▶ TASK PROMPT:
In the entries below, find the line with "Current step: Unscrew" and the line with "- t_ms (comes"; reproduce those two lines and all lines between them exactly, without pictures.

[Stored entries]
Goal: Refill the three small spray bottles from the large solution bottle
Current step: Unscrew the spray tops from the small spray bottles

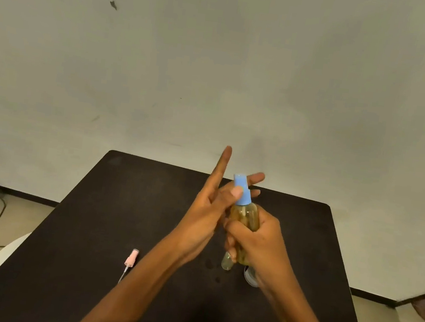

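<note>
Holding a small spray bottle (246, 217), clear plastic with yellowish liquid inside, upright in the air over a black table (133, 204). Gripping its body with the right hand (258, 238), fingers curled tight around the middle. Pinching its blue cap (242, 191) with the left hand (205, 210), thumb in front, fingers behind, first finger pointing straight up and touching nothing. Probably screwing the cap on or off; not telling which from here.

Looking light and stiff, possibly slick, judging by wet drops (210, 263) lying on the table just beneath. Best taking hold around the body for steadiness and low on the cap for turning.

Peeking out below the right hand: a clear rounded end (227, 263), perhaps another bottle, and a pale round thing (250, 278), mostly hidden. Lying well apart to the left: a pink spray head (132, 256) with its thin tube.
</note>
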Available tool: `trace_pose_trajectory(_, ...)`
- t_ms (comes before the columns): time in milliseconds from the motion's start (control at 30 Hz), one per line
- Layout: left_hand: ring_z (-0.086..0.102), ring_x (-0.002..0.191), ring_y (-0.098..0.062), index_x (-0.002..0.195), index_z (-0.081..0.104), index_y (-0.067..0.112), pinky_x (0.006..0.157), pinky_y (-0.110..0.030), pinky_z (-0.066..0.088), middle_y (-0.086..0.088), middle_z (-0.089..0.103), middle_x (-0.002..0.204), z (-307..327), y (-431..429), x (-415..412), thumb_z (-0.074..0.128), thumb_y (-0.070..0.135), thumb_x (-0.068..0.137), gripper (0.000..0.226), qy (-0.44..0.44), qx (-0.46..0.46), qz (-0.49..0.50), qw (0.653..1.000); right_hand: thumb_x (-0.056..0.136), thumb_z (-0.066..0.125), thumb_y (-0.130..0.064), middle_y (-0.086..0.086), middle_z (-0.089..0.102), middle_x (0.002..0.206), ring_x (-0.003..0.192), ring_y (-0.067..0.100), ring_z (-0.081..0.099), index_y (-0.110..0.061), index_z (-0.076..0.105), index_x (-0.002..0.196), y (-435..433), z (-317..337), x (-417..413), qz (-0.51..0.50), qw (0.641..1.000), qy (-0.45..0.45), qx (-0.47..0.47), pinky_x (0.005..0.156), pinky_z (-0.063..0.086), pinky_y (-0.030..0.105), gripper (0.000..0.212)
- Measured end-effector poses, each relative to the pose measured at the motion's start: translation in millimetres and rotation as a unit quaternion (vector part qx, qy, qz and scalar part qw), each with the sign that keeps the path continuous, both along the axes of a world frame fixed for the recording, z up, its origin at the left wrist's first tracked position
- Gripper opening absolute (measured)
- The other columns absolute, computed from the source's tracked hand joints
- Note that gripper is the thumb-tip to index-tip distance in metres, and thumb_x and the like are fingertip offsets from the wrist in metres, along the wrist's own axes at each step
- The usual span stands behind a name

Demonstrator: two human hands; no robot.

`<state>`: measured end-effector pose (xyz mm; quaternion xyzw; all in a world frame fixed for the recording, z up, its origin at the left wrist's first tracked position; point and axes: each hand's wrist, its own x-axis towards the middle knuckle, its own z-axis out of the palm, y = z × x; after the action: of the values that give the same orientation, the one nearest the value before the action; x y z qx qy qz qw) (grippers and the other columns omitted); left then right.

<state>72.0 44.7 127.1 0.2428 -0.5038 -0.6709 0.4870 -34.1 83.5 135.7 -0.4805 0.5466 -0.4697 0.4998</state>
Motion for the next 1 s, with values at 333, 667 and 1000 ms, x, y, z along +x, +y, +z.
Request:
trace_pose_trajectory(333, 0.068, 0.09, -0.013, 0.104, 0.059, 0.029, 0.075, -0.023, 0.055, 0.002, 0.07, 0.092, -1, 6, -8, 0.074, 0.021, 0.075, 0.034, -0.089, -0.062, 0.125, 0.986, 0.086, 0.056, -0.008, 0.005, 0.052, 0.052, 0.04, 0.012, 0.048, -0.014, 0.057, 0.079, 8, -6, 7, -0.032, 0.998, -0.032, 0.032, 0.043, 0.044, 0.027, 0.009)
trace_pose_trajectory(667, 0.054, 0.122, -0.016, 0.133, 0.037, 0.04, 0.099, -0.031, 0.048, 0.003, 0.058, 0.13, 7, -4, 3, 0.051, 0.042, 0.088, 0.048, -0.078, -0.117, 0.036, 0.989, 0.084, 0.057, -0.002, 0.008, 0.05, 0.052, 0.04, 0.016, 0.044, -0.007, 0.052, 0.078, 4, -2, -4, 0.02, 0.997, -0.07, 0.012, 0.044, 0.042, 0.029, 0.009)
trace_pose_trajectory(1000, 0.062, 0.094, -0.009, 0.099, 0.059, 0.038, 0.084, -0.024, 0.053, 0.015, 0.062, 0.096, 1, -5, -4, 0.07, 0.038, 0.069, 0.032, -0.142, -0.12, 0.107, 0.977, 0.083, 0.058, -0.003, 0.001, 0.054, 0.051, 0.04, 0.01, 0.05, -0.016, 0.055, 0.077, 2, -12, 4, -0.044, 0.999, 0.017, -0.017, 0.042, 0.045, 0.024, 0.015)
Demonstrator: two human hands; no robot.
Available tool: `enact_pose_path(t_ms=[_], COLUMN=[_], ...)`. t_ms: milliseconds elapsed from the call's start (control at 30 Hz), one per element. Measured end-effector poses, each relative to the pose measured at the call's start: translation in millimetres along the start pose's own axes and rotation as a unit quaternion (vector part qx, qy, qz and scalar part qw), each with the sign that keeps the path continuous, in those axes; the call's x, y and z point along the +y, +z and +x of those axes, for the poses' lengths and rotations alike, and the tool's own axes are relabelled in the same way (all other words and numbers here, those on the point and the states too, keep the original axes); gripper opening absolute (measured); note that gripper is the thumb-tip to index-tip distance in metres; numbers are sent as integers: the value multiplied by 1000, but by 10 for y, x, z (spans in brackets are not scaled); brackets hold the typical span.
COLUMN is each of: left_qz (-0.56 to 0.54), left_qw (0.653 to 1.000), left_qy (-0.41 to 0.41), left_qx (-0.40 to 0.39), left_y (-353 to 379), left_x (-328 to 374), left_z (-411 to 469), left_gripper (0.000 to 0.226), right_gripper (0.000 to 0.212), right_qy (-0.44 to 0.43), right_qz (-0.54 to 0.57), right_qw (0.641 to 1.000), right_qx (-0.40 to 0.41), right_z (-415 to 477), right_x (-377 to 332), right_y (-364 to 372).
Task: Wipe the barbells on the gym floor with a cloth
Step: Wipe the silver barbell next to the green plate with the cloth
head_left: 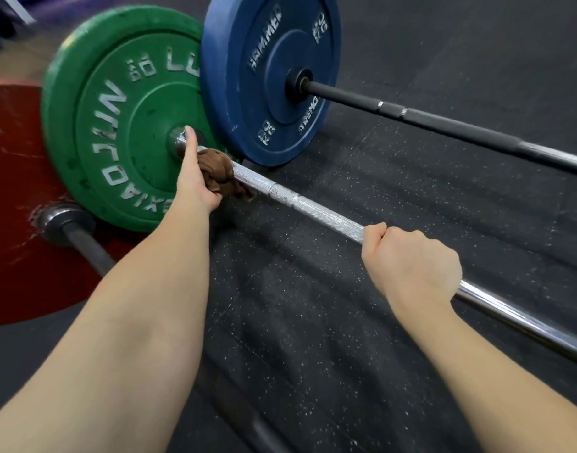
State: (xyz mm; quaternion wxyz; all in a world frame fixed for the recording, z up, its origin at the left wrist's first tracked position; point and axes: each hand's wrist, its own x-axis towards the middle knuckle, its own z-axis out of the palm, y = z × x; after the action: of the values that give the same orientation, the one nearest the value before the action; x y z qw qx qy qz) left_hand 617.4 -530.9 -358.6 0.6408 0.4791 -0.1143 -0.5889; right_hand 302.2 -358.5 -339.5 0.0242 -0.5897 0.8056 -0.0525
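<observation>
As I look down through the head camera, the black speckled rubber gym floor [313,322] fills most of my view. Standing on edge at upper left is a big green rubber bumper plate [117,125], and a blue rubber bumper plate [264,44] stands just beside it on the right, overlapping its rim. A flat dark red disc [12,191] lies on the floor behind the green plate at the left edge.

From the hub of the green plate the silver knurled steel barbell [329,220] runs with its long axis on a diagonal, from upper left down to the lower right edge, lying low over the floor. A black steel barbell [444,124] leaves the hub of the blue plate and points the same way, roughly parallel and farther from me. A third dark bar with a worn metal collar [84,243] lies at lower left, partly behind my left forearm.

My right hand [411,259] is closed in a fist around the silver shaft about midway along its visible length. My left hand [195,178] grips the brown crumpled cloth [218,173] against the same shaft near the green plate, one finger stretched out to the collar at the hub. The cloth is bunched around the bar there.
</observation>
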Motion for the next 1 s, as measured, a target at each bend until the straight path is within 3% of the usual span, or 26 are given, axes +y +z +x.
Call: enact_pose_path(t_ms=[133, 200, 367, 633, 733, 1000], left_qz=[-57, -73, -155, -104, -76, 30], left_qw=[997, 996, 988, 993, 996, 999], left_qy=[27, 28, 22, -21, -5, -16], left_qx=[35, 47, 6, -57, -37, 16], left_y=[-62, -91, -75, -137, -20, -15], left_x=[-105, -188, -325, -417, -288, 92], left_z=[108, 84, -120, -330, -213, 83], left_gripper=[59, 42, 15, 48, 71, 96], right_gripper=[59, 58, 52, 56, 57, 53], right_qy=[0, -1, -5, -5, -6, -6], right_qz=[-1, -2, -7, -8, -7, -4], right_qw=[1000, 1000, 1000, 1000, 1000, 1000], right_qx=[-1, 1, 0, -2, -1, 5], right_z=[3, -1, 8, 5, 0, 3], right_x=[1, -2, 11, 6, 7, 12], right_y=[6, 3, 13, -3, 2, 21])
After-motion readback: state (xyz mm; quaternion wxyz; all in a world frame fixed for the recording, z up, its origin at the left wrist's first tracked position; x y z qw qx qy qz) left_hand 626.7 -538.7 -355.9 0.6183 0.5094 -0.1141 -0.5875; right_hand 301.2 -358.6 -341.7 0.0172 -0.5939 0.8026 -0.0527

▶ TASK OUTPUT:
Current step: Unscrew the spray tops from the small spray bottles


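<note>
Holding a small spray bottle (246, 217), clear plastic with yellowish liquid inside, upright in the air over a black table (133, 204). Gripping its body with the right hand (258, 238), fingers curled tight around the middle. Pinching its blue cap (242, 191) with the left hand (205, 210), thumb in front, fingers behind, first finger pointing straight up and touching nothing. Probably screwing the cap on or off; not telling which from here.

Looking light and stiff, possibly slick, judging by wet drops (210, 263) lying on the table just beneath. Best taking hold around the body for steadiness and low on the cap for turning.

Peeking out below the right hand: a clear rounded end (227, 263), perhaps another bottle, and a pale round thing (250, 278), mostly hidden. Lying well apart to the left: a pink spray head (132, 256) with its thin tube.
</note>
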Available tool: `trace_pose_trajectory(_, ...)`
- t_ms (comes before the columns): time in milliseconds from the motion's start (control at 30 Hz), one per line

There is no more output for this exercise.